Könnt ihr mich aufklären?

LG Svenno


----------



## GeorgeB (16. Januar 2015)

*AW: Fischereischein in Niedersachsen umschreiben?*

Wenn du in Nds wohnst, kannst oder musst du ihn umschreiben lassen. Das befreit dich aber nicht davor, einmal im Jahr die Marke für SH zu lösen, sofern du dort angeln möchtest. Das soll demnächst aber auch per Lastschrift gehen.


----------



## BERND2000 (16. Januar 2015)

*AW: Fischereischein in Niedersachsen umschreiben?*



GeorgeB schrieb:


> Wenn du in Nds wohnst, kannst oder musst du ihn umschreiben lassen. Das befreit dich aber nicht davor, einmal im Jahr die Marke für SH zu lösen, sofern du dort angeln möchtest. Das soll demnächst aber auch per Lastschrift gehen.

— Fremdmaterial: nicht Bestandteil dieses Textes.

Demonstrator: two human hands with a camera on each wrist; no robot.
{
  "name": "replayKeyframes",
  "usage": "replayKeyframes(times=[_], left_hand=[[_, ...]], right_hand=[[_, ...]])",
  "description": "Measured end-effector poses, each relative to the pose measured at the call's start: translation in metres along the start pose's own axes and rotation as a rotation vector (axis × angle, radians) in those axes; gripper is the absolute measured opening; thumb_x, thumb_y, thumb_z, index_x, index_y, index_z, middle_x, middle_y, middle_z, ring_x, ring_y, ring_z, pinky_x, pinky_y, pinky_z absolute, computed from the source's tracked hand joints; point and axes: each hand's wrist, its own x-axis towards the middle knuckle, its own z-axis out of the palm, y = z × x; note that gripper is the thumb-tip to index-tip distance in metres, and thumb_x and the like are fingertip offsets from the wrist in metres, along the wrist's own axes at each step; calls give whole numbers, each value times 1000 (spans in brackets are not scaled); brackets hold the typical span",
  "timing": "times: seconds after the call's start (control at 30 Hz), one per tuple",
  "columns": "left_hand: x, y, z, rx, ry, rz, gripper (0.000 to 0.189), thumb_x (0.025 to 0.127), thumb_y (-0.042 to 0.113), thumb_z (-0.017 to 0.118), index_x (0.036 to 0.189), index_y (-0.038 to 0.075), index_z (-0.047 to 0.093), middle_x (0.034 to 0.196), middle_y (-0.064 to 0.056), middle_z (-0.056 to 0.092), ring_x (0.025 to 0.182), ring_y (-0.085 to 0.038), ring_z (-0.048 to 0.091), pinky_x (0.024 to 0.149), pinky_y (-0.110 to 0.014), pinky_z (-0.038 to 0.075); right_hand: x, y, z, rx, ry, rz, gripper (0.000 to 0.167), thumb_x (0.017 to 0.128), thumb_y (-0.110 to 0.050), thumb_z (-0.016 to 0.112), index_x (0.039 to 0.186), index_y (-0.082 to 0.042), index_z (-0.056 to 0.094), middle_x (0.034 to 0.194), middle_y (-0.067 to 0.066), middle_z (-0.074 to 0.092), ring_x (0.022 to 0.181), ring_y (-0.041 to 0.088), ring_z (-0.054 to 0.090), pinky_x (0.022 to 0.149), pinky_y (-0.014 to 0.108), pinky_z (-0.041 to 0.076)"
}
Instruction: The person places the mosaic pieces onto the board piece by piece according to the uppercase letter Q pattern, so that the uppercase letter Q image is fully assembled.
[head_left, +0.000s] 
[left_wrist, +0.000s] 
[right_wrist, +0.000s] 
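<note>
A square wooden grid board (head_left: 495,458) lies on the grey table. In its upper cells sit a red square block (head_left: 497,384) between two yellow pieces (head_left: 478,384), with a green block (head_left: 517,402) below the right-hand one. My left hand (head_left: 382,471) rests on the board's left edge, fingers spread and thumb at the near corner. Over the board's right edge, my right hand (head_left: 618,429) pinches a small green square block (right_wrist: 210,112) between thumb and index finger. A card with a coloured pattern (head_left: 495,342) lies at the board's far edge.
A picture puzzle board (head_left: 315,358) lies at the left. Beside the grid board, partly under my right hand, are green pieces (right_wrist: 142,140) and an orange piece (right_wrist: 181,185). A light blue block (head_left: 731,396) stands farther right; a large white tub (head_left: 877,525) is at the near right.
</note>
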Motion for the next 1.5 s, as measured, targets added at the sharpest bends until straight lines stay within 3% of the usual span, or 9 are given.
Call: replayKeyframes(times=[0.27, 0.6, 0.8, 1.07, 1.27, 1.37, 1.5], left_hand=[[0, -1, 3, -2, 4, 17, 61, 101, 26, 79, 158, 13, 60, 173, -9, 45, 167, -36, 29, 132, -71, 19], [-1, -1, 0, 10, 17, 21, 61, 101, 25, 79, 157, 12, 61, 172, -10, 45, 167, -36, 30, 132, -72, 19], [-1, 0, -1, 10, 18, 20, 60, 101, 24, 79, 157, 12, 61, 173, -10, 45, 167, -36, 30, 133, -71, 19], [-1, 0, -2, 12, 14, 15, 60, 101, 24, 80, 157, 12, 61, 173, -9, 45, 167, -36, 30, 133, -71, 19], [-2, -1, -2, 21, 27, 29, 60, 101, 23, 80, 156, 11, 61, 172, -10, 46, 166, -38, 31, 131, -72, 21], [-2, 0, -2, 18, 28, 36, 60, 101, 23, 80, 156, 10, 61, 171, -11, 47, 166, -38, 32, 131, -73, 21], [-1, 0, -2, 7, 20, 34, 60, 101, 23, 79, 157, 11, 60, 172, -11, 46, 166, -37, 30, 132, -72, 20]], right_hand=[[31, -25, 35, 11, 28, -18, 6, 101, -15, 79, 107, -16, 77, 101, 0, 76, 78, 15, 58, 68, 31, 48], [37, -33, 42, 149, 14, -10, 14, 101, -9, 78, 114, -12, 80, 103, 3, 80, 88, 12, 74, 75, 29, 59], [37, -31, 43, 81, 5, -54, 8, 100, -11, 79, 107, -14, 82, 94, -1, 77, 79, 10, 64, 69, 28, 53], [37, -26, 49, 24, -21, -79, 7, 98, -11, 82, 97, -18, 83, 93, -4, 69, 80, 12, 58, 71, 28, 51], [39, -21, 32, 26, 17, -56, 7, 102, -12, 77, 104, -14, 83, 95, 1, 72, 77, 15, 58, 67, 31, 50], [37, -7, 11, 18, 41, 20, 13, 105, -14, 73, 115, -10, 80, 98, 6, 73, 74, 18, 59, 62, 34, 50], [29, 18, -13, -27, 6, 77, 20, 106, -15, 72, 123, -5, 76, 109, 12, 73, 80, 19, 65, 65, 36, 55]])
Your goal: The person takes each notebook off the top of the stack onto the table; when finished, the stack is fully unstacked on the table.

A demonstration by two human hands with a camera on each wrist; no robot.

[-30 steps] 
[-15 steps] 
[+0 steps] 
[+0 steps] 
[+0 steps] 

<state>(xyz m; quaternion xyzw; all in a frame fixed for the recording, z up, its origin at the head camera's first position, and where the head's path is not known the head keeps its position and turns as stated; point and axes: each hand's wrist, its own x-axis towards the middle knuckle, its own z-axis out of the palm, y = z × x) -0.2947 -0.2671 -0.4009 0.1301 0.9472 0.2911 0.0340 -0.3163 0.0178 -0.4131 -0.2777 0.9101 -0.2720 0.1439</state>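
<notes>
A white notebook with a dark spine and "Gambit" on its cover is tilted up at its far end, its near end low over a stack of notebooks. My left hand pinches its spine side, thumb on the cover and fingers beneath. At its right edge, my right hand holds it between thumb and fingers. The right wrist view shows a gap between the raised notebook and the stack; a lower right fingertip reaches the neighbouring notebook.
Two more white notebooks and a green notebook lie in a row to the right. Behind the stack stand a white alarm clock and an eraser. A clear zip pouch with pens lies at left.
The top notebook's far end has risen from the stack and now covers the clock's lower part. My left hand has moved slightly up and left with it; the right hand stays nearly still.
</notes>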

 Solltest Du aber lediglich nur in Niedersachsen angeln, brauchst Du ihn nur wenn man das zusätzlich ausdrücklich vorschreibt.
Rechtlich besteht in Niedersachsen, keinerlei Zwang, Ihn zu haben.
Angelst du aber in  NRW oder Hessen, würdest Du Ihn dann auch  wieder benötigen.
 Es gilt halt das Landesrecht wo du fischt, auch wenn es Dier in deinem B.L wo du gemeldet bist, nicht vorgeschrieben ist.


----------



## Meefo 46 (16. Januar 2015)

*AW: Fischereischein in Niedersachsen umschreiben?*

Moin .

Umschreiben auf jeden fall(Lebenszeit).

SH 10€ marke mußt du wenn du in SH angeln willst jedoch 

lösen.

Gruss Jochen.


----------



## Svenno 02 (16. Januar 2015)

*AW: Fischereischein in Niedersachsen umschreiben?*



Meefo 46 schrieb:


> Moin .
> 
> Umschreiben auf jeden fall(Lebenszeit).
> 
> ...



Das ist ja blöd, dann überlege ich es mir nochmal, das wäre ja doppelt gemoppelt.#h#c


----------



## BERND2000 (17. Januar 2015)

*AW: Fischereischein in Niedersachsen umschreiben?*



Svenno 02 schrieb:


> Das ist ja blöd, dann überlege ich es mir nochmal, das wäre ja doppelt gemoppelt.#h#c


 Nicht unbedingt.
 Du wohnst ja nun gar nicht mehr in S.H, gut möglich das Dein alter F.Schein nun gar nicht mehr gültig ist.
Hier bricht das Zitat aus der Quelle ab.